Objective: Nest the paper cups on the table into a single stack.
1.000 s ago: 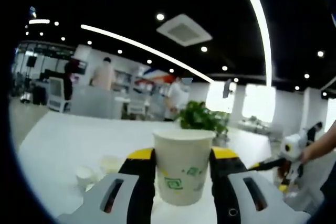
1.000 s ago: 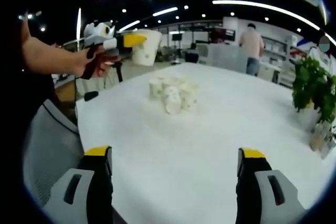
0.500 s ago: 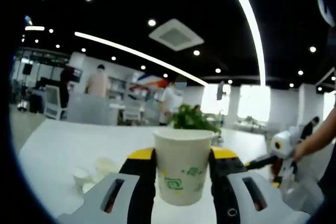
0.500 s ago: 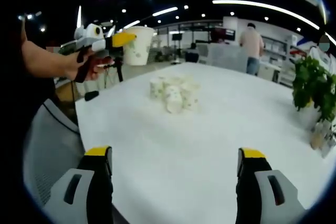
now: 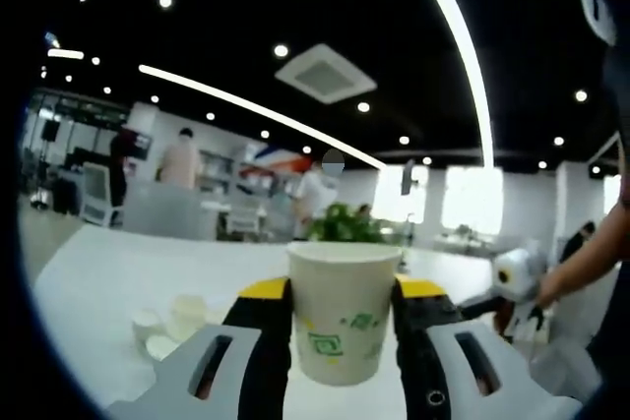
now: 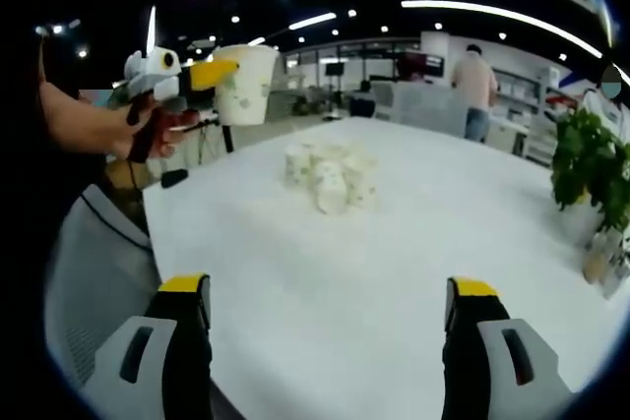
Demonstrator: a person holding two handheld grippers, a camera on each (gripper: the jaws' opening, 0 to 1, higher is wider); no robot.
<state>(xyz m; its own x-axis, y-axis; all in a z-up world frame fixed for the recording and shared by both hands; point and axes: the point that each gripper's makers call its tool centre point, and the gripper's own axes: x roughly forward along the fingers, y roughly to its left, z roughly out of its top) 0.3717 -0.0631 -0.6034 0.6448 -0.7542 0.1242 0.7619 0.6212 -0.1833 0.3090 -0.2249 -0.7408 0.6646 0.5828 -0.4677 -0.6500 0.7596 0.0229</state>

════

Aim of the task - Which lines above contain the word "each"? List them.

Answer area -
Demonstrator: a person holding two handheld grippers, a camera on each (gripper: the jaws' opening, 0 to 1, higher is wider); no robot.
<state>(xyz m; its own x-axis, y-axis; all in a z-up world frame fixed for the recording and shared by both hands; point and axes: the point that each gripper's makers call its tool centre point, and the gripper's own axes: x roughly forward along the fingers, y roughly to its left, z roughly out of its top) 0.3717 -0.0631 -0.6034 0.6448 -0.7542 0.1242 0.7619 0.6212 -0.1833 0.3090 -0.2249 -0.7408 0.6646 0.5828 -0.4677 -0.6500 0.7596 0.0229</state>

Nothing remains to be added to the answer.